**TASK TO CARRY OUT**:
Transcribe word for word the lines below from the line with "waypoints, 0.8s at" through the line with "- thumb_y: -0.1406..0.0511", ends included.

--------

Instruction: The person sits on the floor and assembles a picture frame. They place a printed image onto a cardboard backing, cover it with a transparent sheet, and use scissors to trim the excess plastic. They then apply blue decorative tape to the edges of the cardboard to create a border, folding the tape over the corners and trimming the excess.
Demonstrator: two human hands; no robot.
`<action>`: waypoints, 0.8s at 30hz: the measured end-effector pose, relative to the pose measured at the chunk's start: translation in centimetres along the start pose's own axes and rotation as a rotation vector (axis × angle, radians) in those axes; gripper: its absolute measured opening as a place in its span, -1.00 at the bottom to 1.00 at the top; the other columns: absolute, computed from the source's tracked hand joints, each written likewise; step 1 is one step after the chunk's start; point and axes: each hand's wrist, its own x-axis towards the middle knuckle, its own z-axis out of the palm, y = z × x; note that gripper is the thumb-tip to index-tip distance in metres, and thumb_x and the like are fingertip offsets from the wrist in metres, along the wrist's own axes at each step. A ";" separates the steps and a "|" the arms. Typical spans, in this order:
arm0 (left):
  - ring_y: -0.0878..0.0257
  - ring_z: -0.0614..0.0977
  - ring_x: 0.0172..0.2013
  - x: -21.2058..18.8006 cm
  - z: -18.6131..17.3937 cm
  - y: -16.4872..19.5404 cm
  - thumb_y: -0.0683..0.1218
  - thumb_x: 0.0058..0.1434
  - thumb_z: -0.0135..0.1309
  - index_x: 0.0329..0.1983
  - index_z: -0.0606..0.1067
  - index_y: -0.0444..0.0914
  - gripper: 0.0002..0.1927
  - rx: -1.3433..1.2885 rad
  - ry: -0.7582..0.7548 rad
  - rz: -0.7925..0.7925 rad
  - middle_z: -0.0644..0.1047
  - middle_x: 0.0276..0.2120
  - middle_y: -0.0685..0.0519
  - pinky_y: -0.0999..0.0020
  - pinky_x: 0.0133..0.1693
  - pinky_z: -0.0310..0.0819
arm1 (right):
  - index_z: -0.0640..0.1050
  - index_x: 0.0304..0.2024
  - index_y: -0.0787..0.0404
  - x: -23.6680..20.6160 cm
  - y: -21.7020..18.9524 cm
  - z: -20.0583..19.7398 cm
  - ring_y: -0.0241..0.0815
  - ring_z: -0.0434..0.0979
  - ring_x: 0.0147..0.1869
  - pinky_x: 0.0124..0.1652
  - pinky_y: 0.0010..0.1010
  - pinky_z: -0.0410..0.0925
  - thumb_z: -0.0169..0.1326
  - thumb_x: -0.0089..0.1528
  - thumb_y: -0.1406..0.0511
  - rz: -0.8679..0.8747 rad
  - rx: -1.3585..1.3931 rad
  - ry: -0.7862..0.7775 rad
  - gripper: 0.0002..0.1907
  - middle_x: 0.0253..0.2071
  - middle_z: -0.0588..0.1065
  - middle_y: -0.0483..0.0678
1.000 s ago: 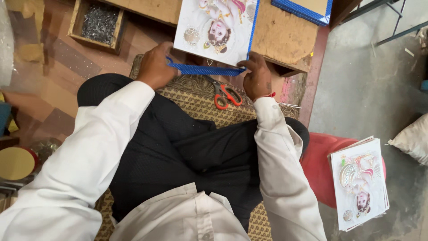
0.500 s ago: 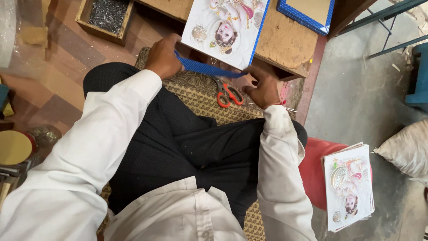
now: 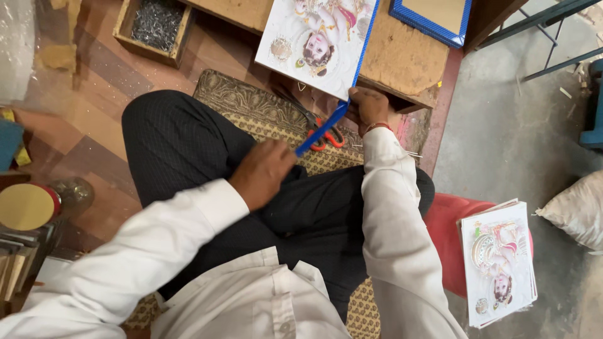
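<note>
Picture print point(image 3: 314, 44): glossy paper, edged by a smooth blue plastic-looking frame strip point(image 3: 323, 129). Worktop point(image 3: 402, 59) beneath it: rough, matt, worn wood. Mat point(image 3: 251, 110) below the worktop: woven, patterned cloth.

Small picture-framing workshop, floor-level. Low wooden tabletop point(image 3: 402, 59), worn and chipped at its edge. Open wooden box point(image 3: 154, 28) of what look like small nails, though too fine to tell. Blue frame point(image 3: 433, 19) on the tabletop, stack of printed pictures point(image 3: 499, 263) on a red stool point(image 3: 446, 242), red-handled scissors point(image 3: 326, 135) on a woven mat point(image 3: 251, 107). Bare concrete floor point(image 3: 502, 138).
</note>
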 end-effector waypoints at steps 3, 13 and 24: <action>-0.06 0.49 -0.14 -0.3 0.9 1.5 -0.33 -0.01 0.08 -0.17 0.51 -0.36 -0.71 0.023 -0.040 0.035 0.46 -0.21 -0.14 0.05 -0.08 0.41 | 0.59 -0.07 0.45 -0.1 -0.1 0.2 -0.15 0.64 -0.41 -0.39 -0.37 0.55 0.18 0.24 0.40 -0.055 -0.012 0.034 -0.76 -0.32 0.63 0.06; 0.03 0.55 -0.12 6.9 -3.4 -6.5 -0.13 0.17 0.30 -0.12 0.55 -0.34 -0.73 0.107 -0.010 -0.642 0.51 -0.18 -0.10 0.15 -0.06 0.47 | 0.60 -0.11 0.40 -1.2 -0.6 0.3 -0.21 0.61 -0.41 -0.40 -0.42 0.52 0.18 0.24 0.39 -0.053 -0.017 0.035 -0.79 -0.33 0.62 0.02; 0.02 0.66 -0.17 10.7 -1.0 -16.4 -0.11 -0.02 0.47 -0.17 0.65 -0.30 -0.64 -0.169 0.159 -0.784 0.64 -0.15 -0.14 0.14 -0.10 0.54 | 0.55 -0.07 0.39 -1.8 1.1 0.1 -0.23 0.64 -0.18 -0.18 -0.43 0.53 0.16 0.16 0.54 -0.497 -0.329 0.067 -0.72 -0.19 0.63 0.03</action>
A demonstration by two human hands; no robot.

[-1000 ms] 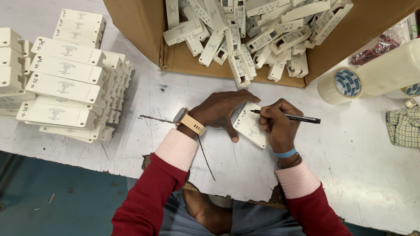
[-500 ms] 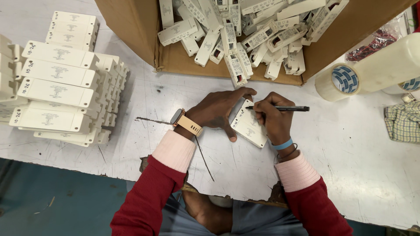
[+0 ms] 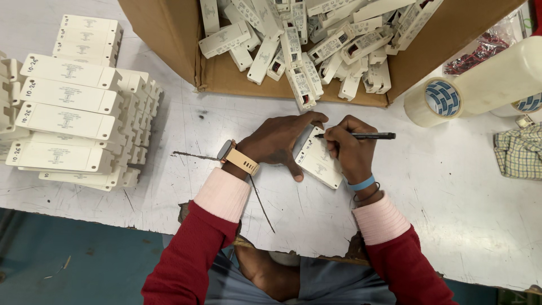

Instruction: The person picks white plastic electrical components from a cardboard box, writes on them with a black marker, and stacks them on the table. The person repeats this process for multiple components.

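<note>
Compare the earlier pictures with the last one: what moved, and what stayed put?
Little changed. The right hand turned the black pen level, tip on the white casing. The left hand still pins that casing. Stacked casings, cardboard box and tape rolls stayed.

One pen (image 3: 361, 135) and one cardboard box (image 3: 169, 39) are seen. Two tape rolls (image 3: 443, 99) and one checked cloth (image 3: 519, 152) are counted. The white units in the box are too many to be counted.

The left hand (image 3: 276, 141) holds a white plastic block (image 3: 318, 161) flat on the white table (image 3: 451, 186). The right hand (image 3: 349, 149) presses a black pen (image 3: 361, 135) on it.
</note>
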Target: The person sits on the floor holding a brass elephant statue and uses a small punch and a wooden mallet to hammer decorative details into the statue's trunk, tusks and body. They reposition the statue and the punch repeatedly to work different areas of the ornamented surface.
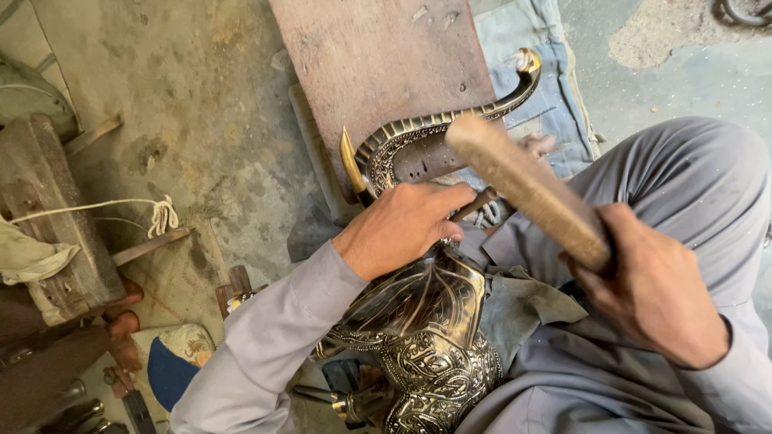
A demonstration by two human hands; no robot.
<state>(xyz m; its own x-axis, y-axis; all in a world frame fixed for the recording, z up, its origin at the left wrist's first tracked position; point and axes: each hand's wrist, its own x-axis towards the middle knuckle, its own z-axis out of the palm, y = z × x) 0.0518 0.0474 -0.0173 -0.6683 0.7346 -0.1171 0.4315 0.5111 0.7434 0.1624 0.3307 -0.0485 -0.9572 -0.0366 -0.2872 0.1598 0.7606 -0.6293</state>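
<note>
Two hands clamped, left (402,225) on punch (474,205), right (655,293) on mallet (523,185), plank (378,64), dusty floor (201,96)

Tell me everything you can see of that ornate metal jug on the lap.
The metal jug looks like dark brass or bronze, glossy, with raised scrollwork on its belly and leaf-like flutes on its shoulder. It lies tilted across the person's lap, over grey cloth. A long curved spout, patterned and gold-edged, arches over the wooden board to a pale gold tip. The left hand grips its neck, with a thin dark tool. The right hand holds a wooden stick above it, not touching.
</note>
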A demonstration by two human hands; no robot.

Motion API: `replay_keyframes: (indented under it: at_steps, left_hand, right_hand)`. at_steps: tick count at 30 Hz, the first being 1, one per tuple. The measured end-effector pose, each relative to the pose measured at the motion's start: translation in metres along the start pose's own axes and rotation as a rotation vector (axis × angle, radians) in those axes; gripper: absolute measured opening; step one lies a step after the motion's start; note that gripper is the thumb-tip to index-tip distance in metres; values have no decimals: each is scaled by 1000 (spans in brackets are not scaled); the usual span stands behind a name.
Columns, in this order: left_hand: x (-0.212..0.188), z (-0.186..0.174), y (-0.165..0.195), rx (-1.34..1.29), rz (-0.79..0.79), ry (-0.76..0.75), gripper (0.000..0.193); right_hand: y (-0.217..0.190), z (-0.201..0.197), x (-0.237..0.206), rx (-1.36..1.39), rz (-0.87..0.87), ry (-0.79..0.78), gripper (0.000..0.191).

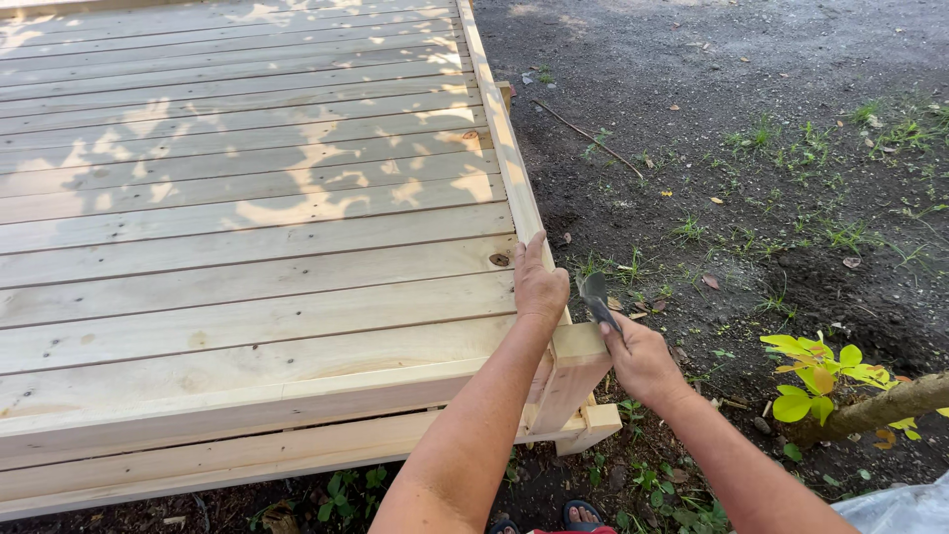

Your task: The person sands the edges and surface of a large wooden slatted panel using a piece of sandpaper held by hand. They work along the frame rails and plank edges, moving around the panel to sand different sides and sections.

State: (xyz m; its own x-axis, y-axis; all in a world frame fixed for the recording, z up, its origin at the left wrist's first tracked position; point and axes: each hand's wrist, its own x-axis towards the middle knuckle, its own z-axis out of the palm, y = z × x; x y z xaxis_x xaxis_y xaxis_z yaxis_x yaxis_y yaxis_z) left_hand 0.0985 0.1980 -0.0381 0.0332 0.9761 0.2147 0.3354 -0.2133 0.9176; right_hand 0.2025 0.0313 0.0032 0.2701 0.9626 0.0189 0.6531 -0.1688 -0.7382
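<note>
A large platform of pale wooden planks fills the left of the view. My left hand rests flat on the edge board near the platform's front right corner, fingers pointing away from me. My right hand is closed around a hammer, whose dark metal head sits just right of the edge board. The corner post lies between my two hands.
Dark soil with grass tufts, dry leaves and a thin stick lies right of the platform. A small plant with yellow-green leaves and a branch are at the right. Sandalled toes show at the bottom.
</note>
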Motion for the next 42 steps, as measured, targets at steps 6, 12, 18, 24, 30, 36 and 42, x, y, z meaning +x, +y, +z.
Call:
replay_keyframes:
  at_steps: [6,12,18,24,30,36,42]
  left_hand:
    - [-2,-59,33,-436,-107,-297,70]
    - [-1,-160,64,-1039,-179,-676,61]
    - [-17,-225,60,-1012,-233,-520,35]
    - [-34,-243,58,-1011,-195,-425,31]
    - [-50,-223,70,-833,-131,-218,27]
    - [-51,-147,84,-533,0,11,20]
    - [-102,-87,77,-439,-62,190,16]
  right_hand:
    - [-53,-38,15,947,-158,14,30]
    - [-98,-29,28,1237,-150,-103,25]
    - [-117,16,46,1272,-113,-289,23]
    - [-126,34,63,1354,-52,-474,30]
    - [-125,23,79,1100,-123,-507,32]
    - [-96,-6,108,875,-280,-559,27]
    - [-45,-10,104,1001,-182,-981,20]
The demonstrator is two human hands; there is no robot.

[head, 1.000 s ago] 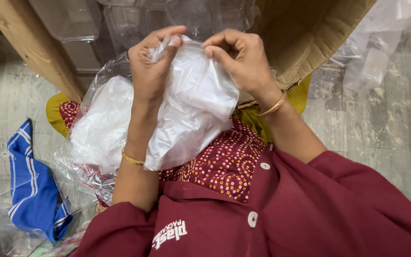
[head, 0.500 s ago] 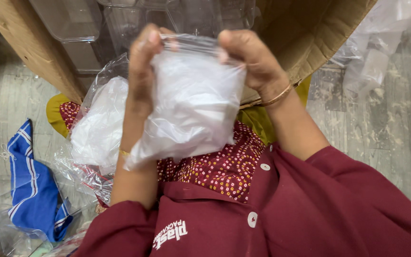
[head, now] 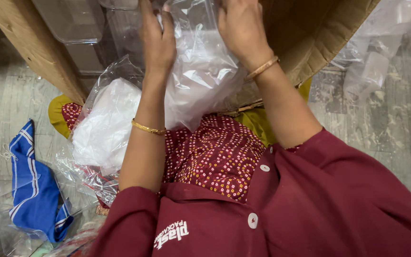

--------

**TASK SOLUTION**:
`<action>`: waypoints, 0.8s at 30hz: the measured end-effector pose, relative to the pose measured at the chunk's start: translation in centimetres along the start pose's own axes and rotation as a rotation vector (axis × angle, radians) in those axes; gripper: its absolute measured opening as a place in its span, -1.00 at the bottom to 1.00 at the top; the other columns: absolute, computed from the source's tracked hand joints, each written likewise; step 1 is one step after the chunk's start; point and axes: each hand's wrist, its own x-axis towards the middle knuckle, its own z-axis out of the palm, y = z × x; note that gripper is the thumb-tip to index-tip distance in metres, and thumb_x and the like are fingertip offsets from the wrist in metres, along the wrist's own axes at each step. A ";" separates the steps and a "|" the arms. Typical spans, in this order:
arm0 (left):
  - ring_y: -0.0878..0.0257
  - ring_z: -0.0614..0.0977
  - ring_x: 0.0172..0.2013
  - x: -21.2058..18.8006 cm
  - z: -18.6131..17.3937 cm
  - y: -16.4872..19.5404 cm
  - thumb_y: -0.0683..0.1218
  - thumb_x: 0.0058..0.1434
  - thumb_z: -0.0135..0.1309
  - index_x: 0.0329..0.1983
  - index_z: -0.0606..0.1067
  - index_y: -0.0444..0.0914
  - gripper: 0.0002..0.1927
  - rx: -1.3433..1.2885 rad
  - ry: -0.7582..0.7548 rad
  - rz: -0.7925..0.7925 rad
  - middle_z: -0.0644..0.1047
  - middle_x: 0.0276..0.2120
  - middle_y: -0.0685..0.0519
  - pinky_y: -0.0999..0.0020
  - pinky_x: 0.0133..0.1693
  - pinky_z: -0.0310..0.0819
arm1 (right):
  - index_z: -0.0640..0.1050
  - index_x: 0.0304..0.2024
  - index_y: -0.0787..0.0404
  - x: -23.6680..20.6160 cm
  - y: -21.7020..18.9524 cm
  - z: -20.0583..19.7398 cm
  - ring_y: -0.0241..0.0815
  - ring_z: -0.0434..0.0979
  - ring_x: 0.0147..0.1869
  - pinky_x: 0.0124..0.1652
  - pinky_y: 0.0010..0.1010
  - pinky_z: -0.0410..0.0925
  - thumb_z: -0.0169..0.1326
  - thumb_x: -0.0089..0.1528
  - thumb_y: -0.1406..0.0511

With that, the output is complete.